Under a law in place since the beginning of September, squatting in empty residential properties in England and Wales is already a criminal offence, with those convicted facing months in prison and steep fines. The ministry of justice estimates that up to 2,000 people could be prosecuted each year.


Supporters of the law, including David Cameron, the British prime minister, argue that banning squatting is necessary to protect homeowners and landlords, to prevent associated anti-social and criminal behaviour, and to give the police and courts greater powers to evict, arrest and prosecute those engaged in it.


*'Targets the vulnerable'*
Recently, Mike Weatherley, the main architect of that legislation, met Chris Grayling, the justice minister, to discuss its extension to commercial properties as well.


Speaking to Al Jazeera, Weatherley, whose Hove constituency is adjacent to Brighton, said that the law needed to be tougher because squatters were taking advantage of a "loophole" allowing the occupation of properties that were part-commercial and part-residential, such as pubs.


"The police like it, the public like it, it's a good law, and those who says it's not are just anarchists," said Weatherley. "These properties belong to somebody and the law for too long has been ineffectual."


But opponents say that the ban targets the vulnerable at a time when cuts to public services and benefits, high unemployment and a shortage of social housing mean that, for some, sleeping in a squat may be the last option before sleeping on the streets.


Squatting campaigners say there are also hundreds of thousands of properties being left empty and falling into dereliction even as rising rents and high property prices have left growing numbers struggling to find affordable accommodation.


"All it's doing is criminalising homeless people in the middle of a housing crisis," said Joseph Blake of the Squatters' Action for Secure Homes (SQUASH) pressure group. He cited the case of a 21-year-old man, Alex Haigh, who in September became the first person to be jailed under the new law.


"The people who are being affected are those using squatting as the final means to get a roof over their head. Alex Haigh has gone to prison for sheltering in a building that had been empty for a year-and-a-half. We think squatting needs to be there as a last resort, especially in tough times."


Homelessness in many areas of the UK has risen sharply in recent years, with the latest government figures showing more than 50,000 families and individuals in need of emergency accommodation in 2012, a 25 percent rise since 2009.

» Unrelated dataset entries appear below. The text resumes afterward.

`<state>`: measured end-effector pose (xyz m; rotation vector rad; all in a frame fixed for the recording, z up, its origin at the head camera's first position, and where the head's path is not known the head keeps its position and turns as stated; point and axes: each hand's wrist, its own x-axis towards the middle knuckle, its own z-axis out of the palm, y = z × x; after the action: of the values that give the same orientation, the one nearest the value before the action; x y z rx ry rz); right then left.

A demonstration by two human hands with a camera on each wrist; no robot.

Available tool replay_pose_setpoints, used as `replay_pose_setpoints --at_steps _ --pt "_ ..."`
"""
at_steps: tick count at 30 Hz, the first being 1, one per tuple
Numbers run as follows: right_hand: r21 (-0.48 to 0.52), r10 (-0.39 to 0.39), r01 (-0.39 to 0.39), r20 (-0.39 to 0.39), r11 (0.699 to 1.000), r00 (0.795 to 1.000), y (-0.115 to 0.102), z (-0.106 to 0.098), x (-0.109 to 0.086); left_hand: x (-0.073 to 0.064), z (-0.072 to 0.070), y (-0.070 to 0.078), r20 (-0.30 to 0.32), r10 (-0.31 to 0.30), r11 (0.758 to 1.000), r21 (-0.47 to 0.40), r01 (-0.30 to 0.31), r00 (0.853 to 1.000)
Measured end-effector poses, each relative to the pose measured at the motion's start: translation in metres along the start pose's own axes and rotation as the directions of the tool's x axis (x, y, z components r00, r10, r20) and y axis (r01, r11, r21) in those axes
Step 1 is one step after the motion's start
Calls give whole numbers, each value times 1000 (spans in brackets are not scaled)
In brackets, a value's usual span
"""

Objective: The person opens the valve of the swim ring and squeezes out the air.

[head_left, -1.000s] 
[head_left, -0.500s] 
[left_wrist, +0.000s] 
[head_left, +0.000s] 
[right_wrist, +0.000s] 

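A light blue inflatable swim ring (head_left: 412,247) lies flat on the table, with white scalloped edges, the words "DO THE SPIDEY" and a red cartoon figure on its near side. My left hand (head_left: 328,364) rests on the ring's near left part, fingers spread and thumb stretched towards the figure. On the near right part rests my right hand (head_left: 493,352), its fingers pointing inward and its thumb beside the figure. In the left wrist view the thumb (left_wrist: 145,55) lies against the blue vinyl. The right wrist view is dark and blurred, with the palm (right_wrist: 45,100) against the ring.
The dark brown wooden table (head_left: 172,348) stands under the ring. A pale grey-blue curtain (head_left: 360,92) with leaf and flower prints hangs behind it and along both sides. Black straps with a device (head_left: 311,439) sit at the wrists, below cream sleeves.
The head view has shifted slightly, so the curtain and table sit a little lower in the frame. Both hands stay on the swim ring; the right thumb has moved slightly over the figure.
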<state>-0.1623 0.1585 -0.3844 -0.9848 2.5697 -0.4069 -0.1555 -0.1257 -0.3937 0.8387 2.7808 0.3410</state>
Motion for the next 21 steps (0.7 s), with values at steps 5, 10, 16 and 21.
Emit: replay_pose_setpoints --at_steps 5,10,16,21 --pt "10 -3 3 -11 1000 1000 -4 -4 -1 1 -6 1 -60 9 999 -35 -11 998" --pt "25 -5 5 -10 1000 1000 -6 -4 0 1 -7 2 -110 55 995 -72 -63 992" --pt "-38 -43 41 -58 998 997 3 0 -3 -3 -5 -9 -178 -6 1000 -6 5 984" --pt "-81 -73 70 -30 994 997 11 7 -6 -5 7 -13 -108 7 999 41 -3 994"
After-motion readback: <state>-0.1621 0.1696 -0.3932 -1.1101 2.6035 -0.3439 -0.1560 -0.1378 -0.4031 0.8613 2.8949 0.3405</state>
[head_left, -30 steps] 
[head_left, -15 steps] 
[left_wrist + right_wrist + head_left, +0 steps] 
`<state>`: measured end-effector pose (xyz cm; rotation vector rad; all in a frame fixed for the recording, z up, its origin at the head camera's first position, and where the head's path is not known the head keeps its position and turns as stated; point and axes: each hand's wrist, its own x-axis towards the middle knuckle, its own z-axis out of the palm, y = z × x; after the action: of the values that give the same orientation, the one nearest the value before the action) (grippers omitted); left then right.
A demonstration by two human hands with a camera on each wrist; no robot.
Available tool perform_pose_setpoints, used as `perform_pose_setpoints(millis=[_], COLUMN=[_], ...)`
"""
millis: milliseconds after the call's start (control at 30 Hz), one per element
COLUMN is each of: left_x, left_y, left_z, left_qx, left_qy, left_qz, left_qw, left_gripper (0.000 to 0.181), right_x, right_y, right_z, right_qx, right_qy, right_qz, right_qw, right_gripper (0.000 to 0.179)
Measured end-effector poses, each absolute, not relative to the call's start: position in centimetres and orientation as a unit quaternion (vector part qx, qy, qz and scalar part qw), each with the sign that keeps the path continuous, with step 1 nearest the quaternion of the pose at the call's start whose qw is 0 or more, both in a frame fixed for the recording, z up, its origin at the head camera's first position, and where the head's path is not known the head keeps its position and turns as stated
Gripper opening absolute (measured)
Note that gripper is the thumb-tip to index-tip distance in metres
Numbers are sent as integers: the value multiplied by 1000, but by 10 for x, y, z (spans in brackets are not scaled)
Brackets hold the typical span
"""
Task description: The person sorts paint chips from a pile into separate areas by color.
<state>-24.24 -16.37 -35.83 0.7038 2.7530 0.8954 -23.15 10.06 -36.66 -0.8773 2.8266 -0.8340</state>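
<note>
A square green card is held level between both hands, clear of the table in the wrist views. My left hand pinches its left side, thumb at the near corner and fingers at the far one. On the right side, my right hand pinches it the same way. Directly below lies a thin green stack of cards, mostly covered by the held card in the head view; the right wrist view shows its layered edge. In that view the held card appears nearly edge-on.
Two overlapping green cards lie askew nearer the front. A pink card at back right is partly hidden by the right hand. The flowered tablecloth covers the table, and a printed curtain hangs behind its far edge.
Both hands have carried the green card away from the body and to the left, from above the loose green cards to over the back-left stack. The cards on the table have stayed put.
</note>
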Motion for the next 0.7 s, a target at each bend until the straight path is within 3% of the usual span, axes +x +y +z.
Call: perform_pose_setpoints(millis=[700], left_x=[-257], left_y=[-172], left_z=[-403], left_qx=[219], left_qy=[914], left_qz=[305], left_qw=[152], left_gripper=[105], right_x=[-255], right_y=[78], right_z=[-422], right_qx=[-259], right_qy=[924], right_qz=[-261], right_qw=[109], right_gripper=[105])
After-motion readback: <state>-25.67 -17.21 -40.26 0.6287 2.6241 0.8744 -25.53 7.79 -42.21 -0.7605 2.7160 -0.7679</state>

Charities and campaigners argue that the actual number of "hidden homeless", including rough sleepers and those sleeping on sofas, is much higher. Up to 50,000 people are estimated to be living in squats, including about half now illegally in residential properties, and research by the charity Crisis showed that almost 40 percent of homeless people have resorted to squatting at some point, often in bleak and squalid conditions.
*Squatting in the UK: Facts and Figures*

Squatting is occupying an empty property or space without the permission of the owner 
39 per cent of homeless people in the UK are estimated to have resorted to squatting at some time 
There are an estimated 950,000 empty properties in the UK 
Squatting in a residential property in England and Wales is now a criminal offence, punishable by six months imprisonment and a $8,000 fine, with police granted instant powers of eviction and arrest 
Critics of the law, including many leading lawyers, point out that occupying somebody's home was already a criminal offence 
Squatting in a non-residential property is still a civil matter, requiring a landlord to seek a court order to evict the occupants 
Squatting has been illegal under Scotland's separate legal system since the mid-19th century 
Sources: Crisis, Shelter, Empty Homes, Ministry of Justice 

Talia Menezes of the Eviction Resistance squatting support network said the law change had already forced many squatters to make difficult choices between staying put illegally in residential properties or seeking alternative accommodation, sometimes finding refuge in already overcrowded commercial squats.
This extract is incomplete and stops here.